Could you output each line below exactly as it appears, excluding any pictures?

Data extract

▼

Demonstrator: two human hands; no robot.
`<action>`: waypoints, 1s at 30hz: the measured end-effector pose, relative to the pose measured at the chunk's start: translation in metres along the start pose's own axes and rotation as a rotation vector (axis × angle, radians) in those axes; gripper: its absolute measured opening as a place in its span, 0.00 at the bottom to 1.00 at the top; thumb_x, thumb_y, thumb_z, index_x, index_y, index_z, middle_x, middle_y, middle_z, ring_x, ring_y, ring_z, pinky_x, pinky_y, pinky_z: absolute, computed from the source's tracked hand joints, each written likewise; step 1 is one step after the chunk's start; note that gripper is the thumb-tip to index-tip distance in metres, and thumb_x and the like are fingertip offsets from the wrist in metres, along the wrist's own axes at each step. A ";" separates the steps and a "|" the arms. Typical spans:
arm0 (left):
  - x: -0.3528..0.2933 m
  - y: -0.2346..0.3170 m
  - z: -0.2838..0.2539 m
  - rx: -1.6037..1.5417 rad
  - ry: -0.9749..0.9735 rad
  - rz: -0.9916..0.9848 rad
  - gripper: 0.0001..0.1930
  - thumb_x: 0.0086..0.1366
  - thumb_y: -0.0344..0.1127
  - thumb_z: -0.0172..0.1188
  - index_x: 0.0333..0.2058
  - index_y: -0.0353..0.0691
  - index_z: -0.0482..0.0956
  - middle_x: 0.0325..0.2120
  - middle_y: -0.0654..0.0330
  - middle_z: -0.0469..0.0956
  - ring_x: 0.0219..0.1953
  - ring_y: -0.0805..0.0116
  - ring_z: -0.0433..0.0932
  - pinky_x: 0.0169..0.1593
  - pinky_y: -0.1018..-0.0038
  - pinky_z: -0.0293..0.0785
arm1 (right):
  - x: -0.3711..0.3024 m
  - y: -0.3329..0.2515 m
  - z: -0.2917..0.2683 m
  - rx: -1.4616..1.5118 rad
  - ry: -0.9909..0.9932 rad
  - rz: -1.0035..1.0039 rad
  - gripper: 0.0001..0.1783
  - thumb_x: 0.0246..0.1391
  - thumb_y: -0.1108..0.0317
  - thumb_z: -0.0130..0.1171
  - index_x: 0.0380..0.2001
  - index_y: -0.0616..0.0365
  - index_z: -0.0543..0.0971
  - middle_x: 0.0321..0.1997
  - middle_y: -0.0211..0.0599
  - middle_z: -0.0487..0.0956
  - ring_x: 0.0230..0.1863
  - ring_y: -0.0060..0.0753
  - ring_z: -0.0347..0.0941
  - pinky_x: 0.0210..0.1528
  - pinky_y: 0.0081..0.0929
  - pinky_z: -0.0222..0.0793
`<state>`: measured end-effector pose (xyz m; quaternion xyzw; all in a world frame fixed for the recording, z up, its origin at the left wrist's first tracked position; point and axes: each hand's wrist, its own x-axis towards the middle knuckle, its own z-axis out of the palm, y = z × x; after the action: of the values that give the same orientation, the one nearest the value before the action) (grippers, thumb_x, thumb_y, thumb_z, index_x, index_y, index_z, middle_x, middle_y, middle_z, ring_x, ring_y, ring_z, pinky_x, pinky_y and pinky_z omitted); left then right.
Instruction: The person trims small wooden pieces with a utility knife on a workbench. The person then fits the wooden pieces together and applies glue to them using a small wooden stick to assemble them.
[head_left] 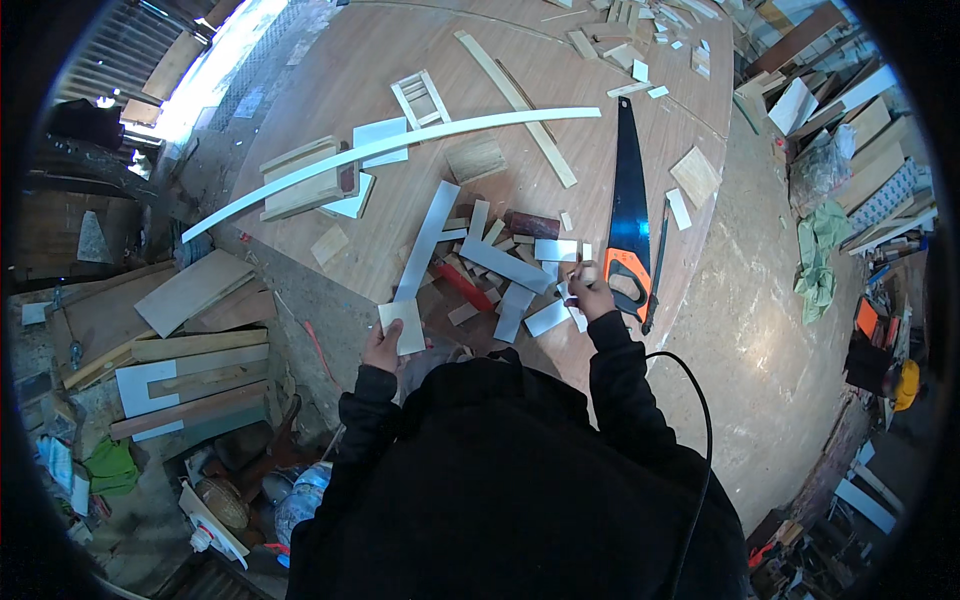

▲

Finished exercise
Demonstrator: two human hands; no robot.
`<action>`: waypoints, 1s at 30hz: the measured end-effector pose, relative to the pose measured at the chunk's start: translation in metres along the start pose's own axes and rotation as a rotation vector (axis × angle, radians) in those axes; gripper: its absolute measured opening as a place in its span, 0.00 at the bottom to 1.00 at the top; thumb_x, thumb_y, thumb_z, index_x, index_y, index_z, middle_x, middle_y, middle_z, ring_x, ring_y, ring_z, pinky_x, pinky_y, pinky_z: absolute, computed from the source's tracked hand joints, each written likewise; step 1 is one step after the chunk's start; note that gripper is the thumb-tip to index-tip distance in metres, and thumb_x and the like are fingertip offsets from the wrist in metres, along the wrist's own axes at each step. A ";" separates the steps and a "|" the arms. Typical spans:
arm0 (left):
  - x: -0.3528..0.2933 m
  - y: -0.2346..0.3170 m
  - z: -0.2838..0.2539 m
  - rx: -1.6037..1.5417 rad
  - ry: -0.9749..0.9735 rad
  - rz: -0.9916..0.9848 rad
  - gripper: 0.0001..0.1930
  - thumb_x: 0.0086..0.1366
  - thumb_y: -0.0344..0.1127
  - thumb_z: -0.0172..0.1188
  - index_x: 0.0333..0.2058
  - index_y: -0.0353..0.0691
  - index_z: -0.0482..0.0956
  - middle_x: 0.0325..0.2120
  - middle_y: -0.0654..0.0330
  - middle_z: -0.0469..0.0956
  - ring_x: 0.0219..0.1953
  - ring_y: -0.0805..0.0116
  - ring_z: -0.0433..0.0932
  - pinky_x: 0.0169..0.1593
  - pinky_y: -0.1018..-0.0038
  - pinky_z: -0.0293..0.0785
arm1 (right):
  - x: -0.3711..0.3024 m
  - y: -0.3329..0.2515 m
  - z: -0.2917..0.2683 m
  - rx: -1.4616..1.5118 rad
  - ry: -0.9909..0.9932 rad
  - rz: -1.0035..1.0039 rad
  - gripper: 0.0001..0.1783
  - thumb_x: 0.0246..0.1391
  - thumb_y: -0.1108..0.0317
  - thumb_z: -0.0130..0.1171
  - index_x: 0.0380..0.2001
  - index_y: -0.0616..0.0365
  - index_z: -0.0543..0.0971
  - middle_x: 0.0321..0.1997
  - middle_y: -0.0211..0.0599
  - middle_z: -0.0487..0.0956
  - ring_x: 0.0230..0.1863
  - ring_y: -0.0060..0.0753
  - ring_z: -0.0347..0.0941
  - pinky_x: 0.0210..0.1528
  - pinky_y: 0.0081..0.0929
  - pinky_z: -0.0222..0.0793
`<state>`: measured end-effector pose (xyz m; quaternion xyzw; all in a world frame fixed for the recording, z up, its origin at the left wrist's first tracked position; point and axes: each hand's wrist, its own x-axis towards the middle knuckle, its own z-axis out of the palm, y = z × x; after the action: of the values that give the same orientation, the one nearest the value before the action) (grippers, thumb_x, thumb_y, thumb_z, index_x, index_y, index_z, middle_x, middle_y, middle_z, ring_x, ring_y, ring_z, pinky_x, pinky_y and pinky_z omitted); left then right.
Instruction: The person trims small wooden pieces with a utility knife on a workbench. The person then fits the wooden pieces together and applies glue to them using a small wooden stick to assemble them.
[head_left] 

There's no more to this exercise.